Maelstrom: One Drop Makes the Whole World Kin


All the world is one, like an angry deity's essence dropped in the ocean
becoming monstrous: what happens Mumbai happens Paris
What happens Vicenza U.S. Base or Prodi, Kyoto Accord, XL Pipeline
advanced warplanes to Japan—what happens?  Egypt, Yemen, Syria
NASA's five space probes or Aurora Borealis where we study shimmering light
What happens on the Lunar New Year
I want to know, Professor, are there names for these mercurial moves?
A lexicon & vibration touch the complexity of gestural motion
What happened with Augustine & his mother in Ostia?

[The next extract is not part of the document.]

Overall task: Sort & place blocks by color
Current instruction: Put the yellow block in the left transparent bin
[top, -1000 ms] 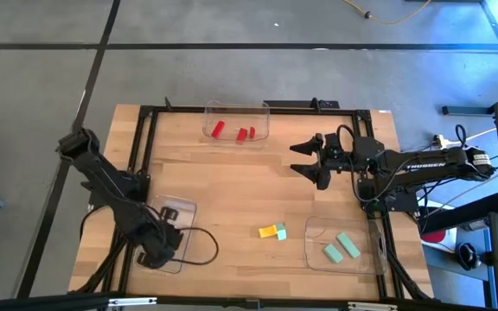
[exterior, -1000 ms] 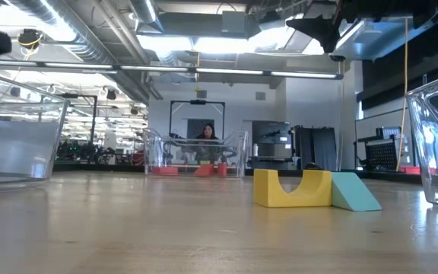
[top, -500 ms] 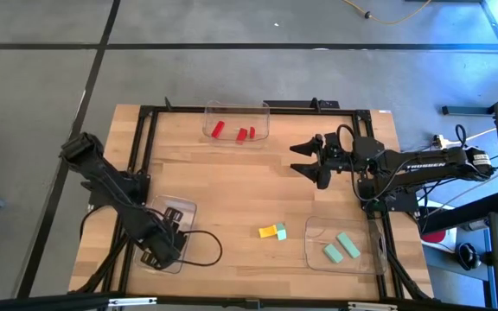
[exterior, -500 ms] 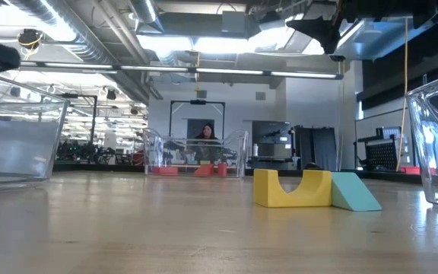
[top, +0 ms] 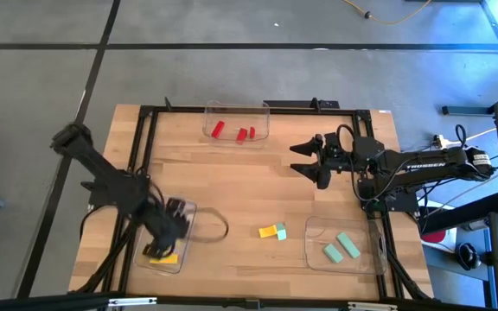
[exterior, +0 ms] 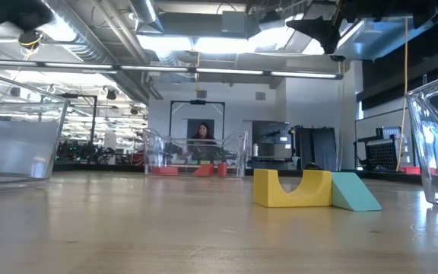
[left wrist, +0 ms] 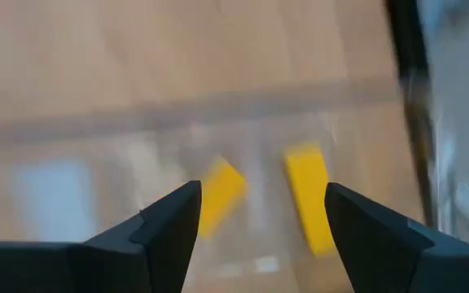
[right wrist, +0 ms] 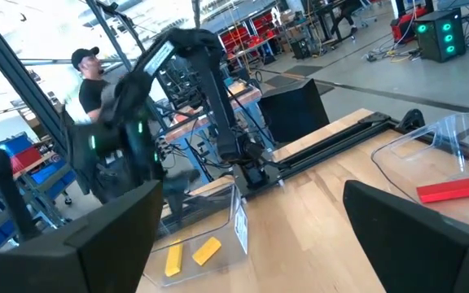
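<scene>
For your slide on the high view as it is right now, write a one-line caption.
Left gripper open above the yellow tray, right gripper waiting mid-table.

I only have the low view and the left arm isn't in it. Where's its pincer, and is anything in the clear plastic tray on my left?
Observer: The left pincer hangs over that clear plastic tray, fingers apart with nothing between them.
Operator: Tray contents?
Observer: Two yellow bar blocks lie in it, side by side.
Operator: Right arm?
Observer: The right pincer hovers open and empty above the table's right half, well back from the yellow arch block you see.
</scene>
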Available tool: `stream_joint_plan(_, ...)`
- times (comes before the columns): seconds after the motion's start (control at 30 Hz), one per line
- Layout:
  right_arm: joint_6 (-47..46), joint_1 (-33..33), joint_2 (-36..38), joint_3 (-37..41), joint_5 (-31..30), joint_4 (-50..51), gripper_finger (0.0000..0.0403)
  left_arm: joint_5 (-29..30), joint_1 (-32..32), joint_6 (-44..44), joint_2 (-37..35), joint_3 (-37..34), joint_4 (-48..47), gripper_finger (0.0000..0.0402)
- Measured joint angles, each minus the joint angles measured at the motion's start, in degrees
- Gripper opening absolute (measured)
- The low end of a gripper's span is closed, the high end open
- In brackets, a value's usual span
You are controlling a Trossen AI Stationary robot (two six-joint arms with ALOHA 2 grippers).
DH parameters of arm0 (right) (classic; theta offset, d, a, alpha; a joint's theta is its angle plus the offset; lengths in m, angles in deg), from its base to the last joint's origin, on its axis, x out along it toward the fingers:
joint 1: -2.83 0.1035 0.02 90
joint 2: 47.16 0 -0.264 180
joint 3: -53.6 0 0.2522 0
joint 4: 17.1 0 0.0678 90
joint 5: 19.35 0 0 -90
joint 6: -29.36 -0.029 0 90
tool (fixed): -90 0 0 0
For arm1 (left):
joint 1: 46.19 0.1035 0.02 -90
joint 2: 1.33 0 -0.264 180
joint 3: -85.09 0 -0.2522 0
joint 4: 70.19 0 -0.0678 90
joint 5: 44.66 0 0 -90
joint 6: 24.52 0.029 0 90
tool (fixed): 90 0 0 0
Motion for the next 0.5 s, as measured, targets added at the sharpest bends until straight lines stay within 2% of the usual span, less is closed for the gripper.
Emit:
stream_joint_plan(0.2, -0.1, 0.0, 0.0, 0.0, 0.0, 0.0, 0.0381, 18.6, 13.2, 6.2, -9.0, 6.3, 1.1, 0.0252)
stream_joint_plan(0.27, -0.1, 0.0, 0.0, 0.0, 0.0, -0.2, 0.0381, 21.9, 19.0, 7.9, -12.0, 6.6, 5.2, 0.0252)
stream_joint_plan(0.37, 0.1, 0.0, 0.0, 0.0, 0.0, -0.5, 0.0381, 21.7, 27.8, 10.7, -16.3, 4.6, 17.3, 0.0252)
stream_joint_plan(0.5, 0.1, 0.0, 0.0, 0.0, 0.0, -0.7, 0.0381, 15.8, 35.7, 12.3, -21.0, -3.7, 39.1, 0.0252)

I want to know what happens Nicea 325 perhaps God creates the                     world!
Let's go back and check this out: Ex nihilio ardore/splendore
Europe still riding the pull of Zeus a nuclear reactor not dismantled
Heads coming off in cruelest acts, unspeakable
And how that is part of your story too—flooding in Mozambique,
in Morocco, in Indonesia a part of you all suffering a part of you
What happens Rwanda, Darfur, Chad, Ukraine, glaciers shrinking what happens
when carbon-capped bombs fall on Natanz? on Bushehr
What is the poet's job out of numbed slumber?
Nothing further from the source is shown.